Whether or not RA 9522 is unconstitutional.

Held:
No. UNCLOS III has nothing to do with the acquisition or loss of territory.
It is a multilateral treaty regulating sea-use right over maritime zones, exclusive
economic zone, and continental shelves that UNCLOS III delimits. RA 9522 marks
out specific basepoints along their coasts from which baselines are drawn as
geographic starting points to measure the breadth of maritime zones and
continental shelf.
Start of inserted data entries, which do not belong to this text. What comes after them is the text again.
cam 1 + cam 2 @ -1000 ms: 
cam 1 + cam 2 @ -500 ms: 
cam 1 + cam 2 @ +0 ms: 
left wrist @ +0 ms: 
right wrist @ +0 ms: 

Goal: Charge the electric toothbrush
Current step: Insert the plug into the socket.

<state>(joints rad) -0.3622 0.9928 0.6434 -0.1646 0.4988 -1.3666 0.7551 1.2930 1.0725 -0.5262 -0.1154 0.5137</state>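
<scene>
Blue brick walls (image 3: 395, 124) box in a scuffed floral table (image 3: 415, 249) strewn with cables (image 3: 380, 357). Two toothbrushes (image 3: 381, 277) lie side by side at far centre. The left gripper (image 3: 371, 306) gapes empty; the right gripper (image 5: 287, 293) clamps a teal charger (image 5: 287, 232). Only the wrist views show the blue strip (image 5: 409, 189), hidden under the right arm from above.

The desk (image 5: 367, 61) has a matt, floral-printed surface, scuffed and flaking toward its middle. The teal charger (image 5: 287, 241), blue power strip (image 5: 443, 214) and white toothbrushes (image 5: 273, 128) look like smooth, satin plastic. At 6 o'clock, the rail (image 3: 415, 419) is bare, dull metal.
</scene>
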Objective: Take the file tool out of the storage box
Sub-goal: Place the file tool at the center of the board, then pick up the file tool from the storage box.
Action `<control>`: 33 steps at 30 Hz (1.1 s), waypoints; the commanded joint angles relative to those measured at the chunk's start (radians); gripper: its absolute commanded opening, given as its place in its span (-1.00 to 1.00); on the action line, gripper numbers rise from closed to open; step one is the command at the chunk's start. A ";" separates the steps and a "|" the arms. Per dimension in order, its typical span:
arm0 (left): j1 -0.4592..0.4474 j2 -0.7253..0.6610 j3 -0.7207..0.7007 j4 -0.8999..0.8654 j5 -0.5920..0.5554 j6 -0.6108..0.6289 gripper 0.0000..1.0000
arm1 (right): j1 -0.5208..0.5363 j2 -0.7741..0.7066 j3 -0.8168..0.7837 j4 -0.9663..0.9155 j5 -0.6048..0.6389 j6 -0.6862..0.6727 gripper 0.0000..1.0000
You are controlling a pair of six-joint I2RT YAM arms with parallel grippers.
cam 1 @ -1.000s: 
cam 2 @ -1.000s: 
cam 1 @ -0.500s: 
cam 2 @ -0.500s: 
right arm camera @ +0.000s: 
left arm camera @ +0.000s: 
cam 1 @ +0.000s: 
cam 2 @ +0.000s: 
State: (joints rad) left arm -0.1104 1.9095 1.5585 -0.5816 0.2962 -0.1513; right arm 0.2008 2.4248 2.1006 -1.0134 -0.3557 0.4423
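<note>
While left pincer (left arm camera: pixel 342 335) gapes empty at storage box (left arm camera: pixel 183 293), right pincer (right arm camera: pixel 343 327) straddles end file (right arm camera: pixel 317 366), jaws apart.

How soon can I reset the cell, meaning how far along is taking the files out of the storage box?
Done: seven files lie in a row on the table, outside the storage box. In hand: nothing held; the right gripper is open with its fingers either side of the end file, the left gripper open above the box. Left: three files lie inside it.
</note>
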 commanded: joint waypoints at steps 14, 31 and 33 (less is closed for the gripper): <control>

This is because Article 48 of UNCLOS III states that the breadth
of the territorial sea, contiguous zone, the EEZ, and the continental shelf shall be
measured from archipelagic baselines.

RA 9522 therefore, only defines the scope of the maritime space and
submarine areas where the state may exercise treaty-based rights as:

1. Exercise of sovereignty over territorial waters.


2. Jurisdiction to enforce customs, fiscal, immigration, and sanitation
laws in the contiguous zone.
3. The right to exploit the living and non-living resources in the EEZ
and continental shelf.

UNCLOS III and its ancillary baselines laws play no vital role in the acquisition,
enlargement, or diminution of territory as under traditional international law as it is
only acquired through:

1. Occupation
2. Accretion
3. Cession
4. Prescription

Territorial claims to land features are outside UNCLOS III and are instead
governed by the rules on general international law.